ASSIGNMENT: Only the pictures should be dropped; every line of the data must come back exactly as written.

RAW DATA:
=== Section Start ===

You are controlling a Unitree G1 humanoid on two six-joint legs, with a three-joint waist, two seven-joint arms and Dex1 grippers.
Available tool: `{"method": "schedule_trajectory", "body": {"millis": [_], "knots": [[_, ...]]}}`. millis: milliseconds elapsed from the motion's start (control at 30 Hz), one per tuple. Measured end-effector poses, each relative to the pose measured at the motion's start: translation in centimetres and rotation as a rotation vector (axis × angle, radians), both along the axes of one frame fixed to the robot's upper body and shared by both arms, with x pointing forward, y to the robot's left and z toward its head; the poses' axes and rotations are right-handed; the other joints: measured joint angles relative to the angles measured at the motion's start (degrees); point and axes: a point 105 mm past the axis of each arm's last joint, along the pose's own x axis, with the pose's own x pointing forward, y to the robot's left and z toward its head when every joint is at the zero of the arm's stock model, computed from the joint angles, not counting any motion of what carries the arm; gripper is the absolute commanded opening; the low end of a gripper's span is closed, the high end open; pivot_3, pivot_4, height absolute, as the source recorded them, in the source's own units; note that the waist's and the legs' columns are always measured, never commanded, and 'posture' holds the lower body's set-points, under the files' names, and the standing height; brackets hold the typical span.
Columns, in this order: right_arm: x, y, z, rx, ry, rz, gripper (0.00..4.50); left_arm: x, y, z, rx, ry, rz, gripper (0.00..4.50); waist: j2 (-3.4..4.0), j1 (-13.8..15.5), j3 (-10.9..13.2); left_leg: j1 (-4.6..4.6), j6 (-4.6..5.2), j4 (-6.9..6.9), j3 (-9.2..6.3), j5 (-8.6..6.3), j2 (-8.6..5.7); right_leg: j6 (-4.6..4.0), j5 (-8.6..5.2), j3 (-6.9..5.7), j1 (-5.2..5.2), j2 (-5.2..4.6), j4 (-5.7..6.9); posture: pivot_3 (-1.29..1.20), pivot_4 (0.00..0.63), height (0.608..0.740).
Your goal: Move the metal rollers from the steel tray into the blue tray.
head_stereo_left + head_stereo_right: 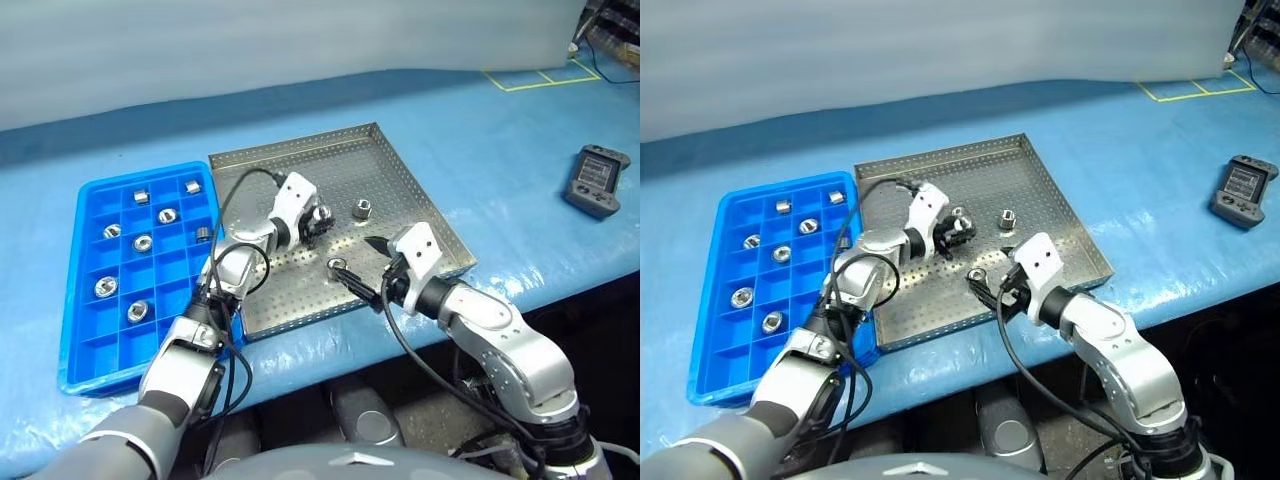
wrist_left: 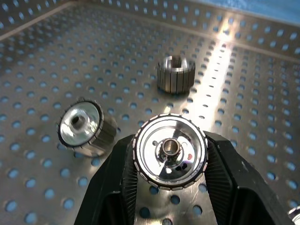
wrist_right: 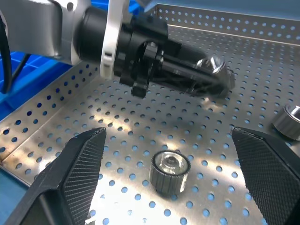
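Note:
The steel tray (image 1: 400,170) lies in the middle of the table, with the blue tray (image 1: 85,340) to its left. My left gripper (image 1: 318,222) hovers over the steel tray's centre, shut on one of the metal rollers (image 2: 169,151), which hangs just above the perforated floor. Close by in the left wrist view, a roller (image 2: 86,127) lies on its side and another (image 2: 175,75) stands upright. My right gripper (image 3: 168,132) is open and low over the tray's near part, one finger on each side of a roller (image 3: 169,171) without touching it. Several rollers (image 1: 143,242) sit in the blue tray's compartments.
A black handheld controller (image 1: 597,180) lies on the blue table cover to the right of the steel tray. Yellow tape lines (image 1: 540,77) mark the far right corner. The table's front edge runs just behind both wrists.

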Motion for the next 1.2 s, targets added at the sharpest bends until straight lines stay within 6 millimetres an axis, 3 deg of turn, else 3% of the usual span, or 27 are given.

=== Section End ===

THE ANSWER:
You are controlling a Unitree G1 humanoid on two six-joint legs, with a three-joint waist, two seven-joint arms and Dex1 grippers.
Available tool: `{"method": "schedule_trajectory", "body": {"millis": [_], "knots": [[_, ...]]}}`. millis: milliseconds elapsed from the motion's start (control at 30 Hz), one per tuple. Measured end-effector poses, each relative to the pose measured at the motion's start: translation in centimetres and rotation as a rotation vector (axis × angle, radians), both along the axes of one frame fixed to the robot's upper body and shared by both arms, with x pointing forward, y to the robot's left and z toward its head; the poses' axes and rotations are right-handed; the other joints: measured joint angles relative to the angles measured at the motion's start (degrees); point and axes: a point 105 mm past the axis of each arm's last joint, along the pose's own x axis, with the pose's own x pointing forward, y to the robot's left and z toward its head when every joint is at the zero of the arm's stock model, computed from the joint angles, not counting any motion of what carries the arm; gripper is the absolute commanded opening; the low end of a gripper's span is closed, the high end open; pivot_3, pivot_4, height absolute, as the source recorded them, in the source's own units; note that the waist's and the legs' columns are always measured, never commanded, and 'posture' holds the lower body's set-points, under the files' names, and the standing height; brackets hold the typical span.
Columns, in this order: right_arm: x, y, z, rx, ry, rz, gripper (0.00..4.50); left_arm: x, y, z, rx, ry, rz, gripper (0.00..4.50); waist: j2 (-3.4..4.0), j1 (-13.8..15.5), j3 (-10.9..13.2); left_leg: j1 (-4.6..4.6), j6 (-4.6..5.2), j4 (-6.9..6.9), j3 (-9.2..6.3), j5 (-8.6..6.3), j2 (-8.6..5.7); right_leg: j6 (-4.6..4.0), j5 (-8.6..5.2), j3 (-6.9..5.7), j1 (-5.2..5.2), j2 (-5.2..4.6), j4 (-5.7..6.9); posture: pivot_3 (-1.29..1.20), pivot_4 (0.00..0.63), height (0.608..0.740).
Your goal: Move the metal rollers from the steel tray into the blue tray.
head_stereo_left + head_stereo_right: 
wrist_left: 
wrist_right: 
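Note:
The steel tray (image 1: 400,170) lies in the middle of the table, with the blue tray (image 1: 85,340) to its left. My left gripper (image 1: 318,222) hovers over the steel tray's centre, shut on one of the metal rollers (image 2: 169,151), which hangs just above the perforated floor. Close by in the left wrist view, a roller (image 2: 86,127) lies on its side and another (image 2: 175,75) stands upright. My right gripper (image 3: 168,132) is open and low over the tray's near part, one finger on each side of a roller (image 3: 169,171) without touching it. Several rollers (image 1: 143,242) sit in the blue tray's compartments.
A black handheld controller (image 1: 597,180) lies on the blue table cover to the right of the steel tray. Yellow tape lines (image 1: 540,77) mark the far right corner. The table's front edge runs just behind both wrists.
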
Motion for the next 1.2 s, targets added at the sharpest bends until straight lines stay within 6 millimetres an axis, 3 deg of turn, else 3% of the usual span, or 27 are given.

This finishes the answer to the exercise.